The theme has been chosen for 2007 for the Display Gardens at Rutgers Gardens. For those of you who are just joining us, the Adopt-A-Plot system was explained in this post
. This coming year's theme is "The Nature of Our Heritage". The committee beds will have plants from Mexico, China, Puerto Rico and India. How did they arrive at those countries? Those are some of the nationalities of the people living in the nearby city of New Brunswick which is the home of Rutgers University. Hopefully, there will also be new veggie beds behind the existing ones planted with veggies native to those countries. (A diagram of the Display Gardens can be found here
) They are also hoping to attract volunteers of those nationalities to act as docents for those beds similar to what we saw at NYBG
The Head Hatter who oversees the design, planting and maintenance of the Display Gardens suggested that the volunteers who are adopting plots could plant their plots according to their own heritage. Hmmm . . . my ancestors were mostly from England . . . Of course! An English Cottage Garden, my favorite gardening style and a chance to showcase some of my beloved heirloom flowers.

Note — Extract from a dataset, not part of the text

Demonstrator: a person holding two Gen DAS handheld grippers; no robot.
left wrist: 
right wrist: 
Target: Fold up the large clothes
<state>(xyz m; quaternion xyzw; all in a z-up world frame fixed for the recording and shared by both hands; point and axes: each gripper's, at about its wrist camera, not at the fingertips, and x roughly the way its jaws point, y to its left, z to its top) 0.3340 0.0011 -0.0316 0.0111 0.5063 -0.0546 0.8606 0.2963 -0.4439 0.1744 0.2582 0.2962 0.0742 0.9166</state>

While I waited for the seed catalogs to arrive, I did some research. My local library is part of a consortium of libraries, so I have a wide variety of books available to me. I visited their site and found three books that I highly recommend to anyone interested in cottage gardening: Christopher Lloyd's The Cottage Garden
from which I came up with a list of "authentic" English cottage garden flowers, Creating a Cottage Garden in North American
by Stephen Westcott-Gratton for cottage garden flowers that grow well in North America and, since the Display Gardens showcase annual flowers, Clive Lane's Cottage Garden Annuals: Grown from Seed for Summer-Long Colour
After reading all three books, I came up with my first list of possibilities for my bed. I winnowed the list down after talking it over with Head Hatter. She was advised me on which flowers wouldn't do well in the Display Gardens based on her many years of gardening there. Hollyhocks are too tall (nothing over 3 feet tall). No larkspur or snapdragons, too hot and dry. Petunias are heavy feeders and also not recommended. Cosmos bipinnatus flops although the Cosmos sulphureus I grew last year had no problems. Based on my own observations, Bachelor's Buttons are out. The ones in the Head Hatter's bed last year got eaten by deer? ground hogs?
On the plus side, cleome and nasturtiums grow great there. My calendulas was fabulous last year. No cottage garden is complete without sunflowers which shouldn't mind the hot dry conditions there so I'm going to try some miniature ones. I also discovered Verbena bonariensis in another volunteer's plot last year and fell in love. I'm going to grow it both at home and in my own plot. I received some nigella as free seed last year and just wasn't thrilled with it but it is a classic cottage garden flower so I will also be growing that. I still want to try Seashells cosmos despite how awful the cosmos looked in other beds last year. I'm hoping since it is an heirloom, it won't flop as badly. And I will probably break down and try the Bachelor's Buttons.
My second (and still preliminary) plant list looks like this:
Miniature sunflowers (variety to be determined)
Rose Queen cleome (heirloom)
Seashells cosmos (heirloom)
Empress of India nasturtium (heirloom)
The seed catalogs have begun to arrive. I'm sure I will be adding and subtracting to my list as I peruse them.